Brannen Temple (born August 26, 1970) is a 3 time Grammy Award winning American drummer, who is best known as a drummer for acts like Eric Burdon, Robben Ford, Lizz Wright, Eric Johnson, and currently Ruthie Foster.

Born in Austin, Texas, he started playing drums at the age of 10, soon to play in school jazz bands.

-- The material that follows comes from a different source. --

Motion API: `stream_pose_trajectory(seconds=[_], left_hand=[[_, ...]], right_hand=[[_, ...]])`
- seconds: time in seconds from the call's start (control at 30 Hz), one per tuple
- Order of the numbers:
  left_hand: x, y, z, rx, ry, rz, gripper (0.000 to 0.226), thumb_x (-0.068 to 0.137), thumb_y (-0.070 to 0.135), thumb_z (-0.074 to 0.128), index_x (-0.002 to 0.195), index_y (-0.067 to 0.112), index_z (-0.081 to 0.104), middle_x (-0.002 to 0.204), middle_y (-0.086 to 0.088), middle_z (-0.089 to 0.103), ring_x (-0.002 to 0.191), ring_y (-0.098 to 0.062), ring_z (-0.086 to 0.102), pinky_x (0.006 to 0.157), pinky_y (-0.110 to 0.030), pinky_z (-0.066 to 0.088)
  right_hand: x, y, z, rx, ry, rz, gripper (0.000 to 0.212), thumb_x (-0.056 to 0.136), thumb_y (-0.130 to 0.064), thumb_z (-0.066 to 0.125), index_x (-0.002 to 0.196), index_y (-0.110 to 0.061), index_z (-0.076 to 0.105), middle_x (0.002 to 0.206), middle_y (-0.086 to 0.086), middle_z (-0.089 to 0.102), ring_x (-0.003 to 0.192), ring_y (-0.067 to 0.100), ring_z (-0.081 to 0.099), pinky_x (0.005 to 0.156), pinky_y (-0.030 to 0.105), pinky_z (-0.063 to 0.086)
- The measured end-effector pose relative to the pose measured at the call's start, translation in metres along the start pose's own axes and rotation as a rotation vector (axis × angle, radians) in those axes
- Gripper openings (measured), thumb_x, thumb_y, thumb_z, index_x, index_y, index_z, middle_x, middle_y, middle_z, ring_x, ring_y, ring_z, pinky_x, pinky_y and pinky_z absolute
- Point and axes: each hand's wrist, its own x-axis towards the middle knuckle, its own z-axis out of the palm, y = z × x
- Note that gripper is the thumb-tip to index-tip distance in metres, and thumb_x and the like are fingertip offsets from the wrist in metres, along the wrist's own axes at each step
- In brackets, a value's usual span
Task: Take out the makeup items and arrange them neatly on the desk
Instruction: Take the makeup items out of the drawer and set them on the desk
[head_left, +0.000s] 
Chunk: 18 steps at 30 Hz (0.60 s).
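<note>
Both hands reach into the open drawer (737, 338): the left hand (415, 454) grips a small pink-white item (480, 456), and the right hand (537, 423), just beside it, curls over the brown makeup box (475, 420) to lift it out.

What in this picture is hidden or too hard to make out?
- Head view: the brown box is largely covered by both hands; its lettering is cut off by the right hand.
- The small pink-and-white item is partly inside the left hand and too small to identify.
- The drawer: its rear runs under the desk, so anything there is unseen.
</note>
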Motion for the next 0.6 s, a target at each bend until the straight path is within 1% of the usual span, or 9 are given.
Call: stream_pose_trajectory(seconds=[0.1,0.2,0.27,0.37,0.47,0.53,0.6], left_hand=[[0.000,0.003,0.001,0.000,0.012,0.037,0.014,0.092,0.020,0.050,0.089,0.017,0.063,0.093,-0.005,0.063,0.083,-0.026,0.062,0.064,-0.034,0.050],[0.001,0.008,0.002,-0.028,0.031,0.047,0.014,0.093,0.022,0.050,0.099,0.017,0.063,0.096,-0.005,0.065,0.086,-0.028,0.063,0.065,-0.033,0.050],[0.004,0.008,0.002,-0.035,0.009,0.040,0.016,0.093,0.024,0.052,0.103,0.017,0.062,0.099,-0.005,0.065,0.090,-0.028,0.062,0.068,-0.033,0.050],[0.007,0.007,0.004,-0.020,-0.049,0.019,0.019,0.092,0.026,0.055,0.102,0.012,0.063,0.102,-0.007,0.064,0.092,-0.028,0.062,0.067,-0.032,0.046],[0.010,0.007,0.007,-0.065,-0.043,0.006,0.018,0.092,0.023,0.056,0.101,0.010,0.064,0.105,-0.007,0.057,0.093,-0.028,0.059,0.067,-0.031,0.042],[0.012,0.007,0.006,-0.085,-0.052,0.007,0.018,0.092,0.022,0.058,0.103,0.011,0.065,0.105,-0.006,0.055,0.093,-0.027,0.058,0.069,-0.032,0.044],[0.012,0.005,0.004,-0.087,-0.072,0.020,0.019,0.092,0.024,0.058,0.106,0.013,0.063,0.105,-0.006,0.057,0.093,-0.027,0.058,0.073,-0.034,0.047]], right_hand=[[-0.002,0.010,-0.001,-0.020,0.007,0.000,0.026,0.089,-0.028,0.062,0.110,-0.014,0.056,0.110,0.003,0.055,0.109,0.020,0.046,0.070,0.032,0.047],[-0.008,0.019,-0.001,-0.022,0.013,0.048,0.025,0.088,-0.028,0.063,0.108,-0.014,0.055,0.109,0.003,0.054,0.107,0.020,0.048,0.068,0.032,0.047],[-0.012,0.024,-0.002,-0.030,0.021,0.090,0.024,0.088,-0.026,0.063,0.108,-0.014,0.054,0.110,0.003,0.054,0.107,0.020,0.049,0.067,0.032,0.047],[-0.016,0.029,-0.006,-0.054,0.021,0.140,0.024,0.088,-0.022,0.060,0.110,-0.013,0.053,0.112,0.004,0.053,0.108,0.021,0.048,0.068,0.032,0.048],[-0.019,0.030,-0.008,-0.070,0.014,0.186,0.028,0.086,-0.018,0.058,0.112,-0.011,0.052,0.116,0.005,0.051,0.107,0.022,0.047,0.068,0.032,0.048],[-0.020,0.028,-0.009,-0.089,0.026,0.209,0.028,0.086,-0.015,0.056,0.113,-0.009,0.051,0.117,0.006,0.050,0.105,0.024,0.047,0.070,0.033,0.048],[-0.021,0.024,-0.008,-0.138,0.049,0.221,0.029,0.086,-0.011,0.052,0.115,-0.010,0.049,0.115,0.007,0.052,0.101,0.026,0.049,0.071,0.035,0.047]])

Since the early 1990s, Temple is an accomplished session drummer and played on records by Chris Duarte, Patrice Rushen, Chris Smither, Abra Moore, Stephen Bruton, Jody Watley, Alejandro Escovedo, amongst others. In 1996 he was part of the first G3 Tour, drumming for Eric Johnson and was featured on their 1997 live album G3: Live in Concert.

Since the new millennium he has also played on records by Toni Price, Bob Schneider, Lavelle White, Darden Smith, Robben Ford, Bobby Whitlock, Katie Armiger and appeared on Robert Rodriguez' motion picture soundtrack Grindhouse: Planet Terror (2007).

He was the live drummer of Eric Burdon & The Animals from 2009 until 2013. Since 2010 he also tours on and off with Chris Duarte Group, jazz vocalist Lizz Wright and keyboardist Bobby Sparks. Temple received several Austin Music Awards over the years for "Best Drummer" or "Best Jazz Band" categories for his bands Hot Buttered Rhythm, Blaze and Black Red Black. And in 2020 as a part of the studio band for guitar / vocalist Gary Clark Jr. he received a Grammy for "Best Rock Performance", "Best Contemporary Blues Album" and "Best Rock Song" for the album and song title This Land.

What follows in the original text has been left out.